I have to say that some ... no, most people do not understand why I am so anti-religious. Most people do not understand the pure feeling of relief I felt when I finally read Thomas Paine's Age of Reason which opened my eyes to the reality of what religion is all about: the quest for power over humans. If that was all there was to it then I could have remained a deist quietly and contentedly. However, and this is the purpose of this blog, my quests in religion have created something inside of me much like a demon.
I come off like I'm completely confident in my stance about there not being a god. I am certain of this, however, there is a battle that I am waging against myself, internally. I have about 25 years worth of self-created guilt as a result of my quest for the perfect religion. I held myself to such high standards, gave myself completely to the poverty that was supposed to be my salvation. I felt the need to sell my 'soul' back to 'god' because I didn't feel I was worthy of it. This nimbus of complete and total submission to religion flowed through me so thickly and so strongly that there were moments that I felt certain that god would speak to me directly or that at any moment jesus would step through the clouds and guide me on my path of righteousness. Most of my friends from this time period can vouch for my arrogance and certainty in this matter. I really did strive for honesty and goodness. I really did chide myself whenever I stepped out of line or perceived myself as stepped out of line.
All those moments during the most important times of my life when I felt like I was loosing my grips on reality and could only resort to 'faith' to get myself through, it was probably the most damaging thing I could have done to myself. I admit it now, there were times in my life when I really thought my reality was shattered. Times when I didn't know what was real and what was unreal or fantasy. There were moments when I didn't think I would be able to pull myself out of whatever dark dungeon my brain had stepped into. I have to say that from the age of 20 - 30 a man must come to grips with his mind or he will loose it. I nearly lost mine and the consequences of this are felt by what is now called my conscience.
The problem is that from the get go I set standards that were unachievable. My reading the bible and seeking it's guidance created inside my head, a cage for my whole mind. It created a place where I was forced to bend nature to the will of that books perception. I twisted reality around in order for it to justify itself to that book. I expected ideals to be real and the consequences of failure to be swift and final. Of course I was setting up these standards on my own. When I asked those who I thought were wise enough to know for certain, I got answers that were shifty and not at all relevant to the original questions. I looked at Atheists with distaste and even with sadness because I really did think they were missing something so obvious. Even when my friends confessed this Atheism or Agnosticism I pitied them. What I was doing was feeding the beast called my conscience. I really did feel I was better and wiser than everyone else. What's even sadder is that my feeling that I was better was too prideful and shameful to me so even to this day I have locked myself away from everything and everyone that I ever cared about from my past. I fear my old friends because of the consequences of my judgments against them. Like my deceased friend Scott who came to me as a friend for advice and all I did was approach him with love and caring that was born from my own arrogance. If the placebo affect is real and is related to the power of suggestion then I may as well could have cursed him and put him on the road that led him to suicide. Ok, self-loathing aside, he was put on that path by his parents and then when he came to me as a friend, I sided with his parents instead of as a friend (which I thought I was doing at the time).

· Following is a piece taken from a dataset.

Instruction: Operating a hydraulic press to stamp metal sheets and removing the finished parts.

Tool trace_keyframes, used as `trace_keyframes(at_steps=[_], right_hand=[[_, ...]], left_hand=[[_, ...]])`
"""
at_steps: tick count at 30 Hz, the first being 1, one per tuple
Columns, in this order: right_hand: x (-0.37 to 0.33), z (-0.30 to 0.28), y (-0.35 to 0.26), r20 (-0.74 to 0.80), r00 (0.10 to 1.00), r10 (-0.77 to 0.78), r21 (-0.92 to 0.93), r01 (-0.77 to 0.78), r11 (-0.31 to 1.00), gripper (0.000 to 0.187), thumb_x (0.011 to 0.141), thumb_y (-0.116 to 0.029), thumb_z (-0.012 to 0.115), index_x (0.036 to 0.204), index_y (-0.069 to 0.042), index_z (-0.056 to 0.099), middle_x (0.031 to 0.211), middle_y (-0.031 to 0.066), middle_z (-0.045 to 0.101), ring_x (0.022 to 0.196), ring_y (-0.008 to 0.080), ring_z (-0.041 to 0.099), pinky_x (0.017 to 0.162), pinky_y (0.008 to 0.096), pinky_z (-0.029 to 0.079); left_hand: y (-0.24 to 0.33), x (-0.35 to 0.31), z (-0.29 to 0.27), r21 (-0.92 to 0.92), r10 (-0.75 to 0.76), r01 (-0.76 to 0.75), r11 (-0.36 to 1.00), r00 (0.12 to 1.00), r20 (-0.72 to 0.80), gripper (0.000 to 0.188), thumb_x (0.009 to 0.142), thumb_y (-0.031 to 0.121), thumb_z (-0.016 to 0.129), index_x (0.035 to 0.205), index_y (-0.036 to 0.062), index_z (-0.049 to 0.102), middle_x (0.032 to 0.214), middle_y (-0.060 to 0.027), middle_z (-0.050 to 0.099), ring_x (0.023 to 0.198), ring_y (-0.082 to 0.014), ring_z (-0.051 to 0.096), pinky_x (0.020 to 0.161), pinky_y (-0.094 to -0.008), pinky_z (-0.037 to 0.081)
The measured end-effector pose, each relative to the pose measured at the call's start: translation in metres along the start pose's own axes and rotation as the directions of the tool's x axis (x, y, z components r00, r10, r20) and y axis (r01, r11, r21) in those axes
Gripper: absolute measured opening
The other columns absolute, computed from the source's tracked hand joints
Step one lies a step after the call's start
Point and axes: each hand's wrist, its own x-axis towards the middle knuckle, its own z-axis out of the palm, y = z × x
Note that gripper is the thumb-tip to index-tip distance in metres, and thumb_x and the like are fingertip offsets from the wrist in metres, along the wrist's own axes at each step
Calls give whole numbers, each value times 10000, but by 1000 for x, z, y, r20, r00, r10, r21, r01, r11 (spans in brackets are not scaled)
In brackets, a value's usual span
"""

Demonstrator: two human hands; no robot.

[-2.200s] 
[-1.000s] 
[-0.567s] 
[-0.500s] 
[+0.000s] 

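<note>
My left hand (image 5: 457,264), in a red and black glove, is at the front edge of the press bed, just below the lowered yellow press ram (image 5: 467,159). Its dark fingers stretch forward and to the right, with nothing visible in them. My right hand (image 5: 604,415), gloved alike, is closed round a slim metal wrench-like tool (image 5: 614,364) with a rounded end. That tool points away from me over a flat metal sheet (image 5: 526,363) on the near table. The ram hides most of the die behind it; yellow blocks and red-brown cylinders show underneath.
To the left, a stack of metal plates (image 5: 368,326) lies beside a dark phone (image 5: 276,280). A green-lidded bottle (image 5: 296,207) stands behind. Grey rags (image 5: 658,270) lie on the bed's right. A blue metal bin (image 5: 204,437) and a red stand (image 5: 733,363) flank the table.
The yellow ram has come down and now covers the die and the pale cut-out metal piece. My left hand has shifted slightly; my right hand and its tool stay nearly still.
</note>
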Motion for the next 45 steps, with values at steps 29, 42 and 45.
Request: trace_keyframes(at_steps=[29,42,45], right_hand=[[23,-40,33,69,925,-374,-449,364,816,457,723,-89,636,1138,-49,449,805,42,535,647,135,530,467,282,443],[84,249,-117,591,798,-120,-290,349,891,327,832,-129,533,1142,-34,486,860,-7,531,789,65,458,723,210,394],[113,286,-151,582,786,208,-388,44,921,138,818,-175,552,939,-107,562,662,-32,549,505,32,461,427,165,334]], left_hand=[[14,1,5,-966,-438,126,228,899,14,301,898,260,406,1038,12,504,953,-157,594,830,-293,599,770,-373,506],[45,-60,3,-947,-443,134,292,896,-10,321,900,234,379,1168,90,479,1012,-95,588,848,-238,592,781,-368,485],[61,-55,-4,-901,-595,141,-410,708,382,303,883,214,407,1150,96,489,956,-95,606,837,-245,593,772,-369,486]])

So yeah, that's just one thing among a whole pile of others. Over all this time I created a conscience within myself that set the highest standards and expectations which led me down so many terrible roads. Thankfully I started waking up a few years back when I started showing frustrations with religion in general. I wasn't sure what the problem was, only that I didn't like it and it seemed to espouse power over people that it didn't have a right to. So I stepped away from religion, at least put it at the back of my mind. My terrible conscience however, remained strong.
That conscience is indeed a beast. It represents the beast that I used to call god. I battle with it every single day. It comes to me and drives me into panic attacks, challenging my atheism, challenging my right to be free from judgment. It can't be healthy to refer to it as a different part of myself but that is the only way I can describe it. I am winning against it, this much I do know. It's a matter of repeatedly dogging every one of those expectations and rules and guidelines and laws and fears that I set up for myself. I'm diligent against it. I will not let it win. This is what makes me a militant atheist. I will not give up until I feel that part of me die, forever.
Though we lament and cry out at the loneliness of humankind on our blue marble of a planet, we seem to find some solace in creating a fantasy where our singularness is somehow holy and meant to be. It grants us the ability to feel better about our lamentations of loneliness and gives us strength to go on as a species. However, it is fiction only. It is only fantasy. Our world is not 'magical' it is what we were given and that's magic enough. So I rile against anyone who is trying to perpetuate the fantasy instead of accepting reality. We are a lonely race of humans on this pale blue dot who resides in this rather large corner of a rather large but typical galaxy full of stars, many like our own.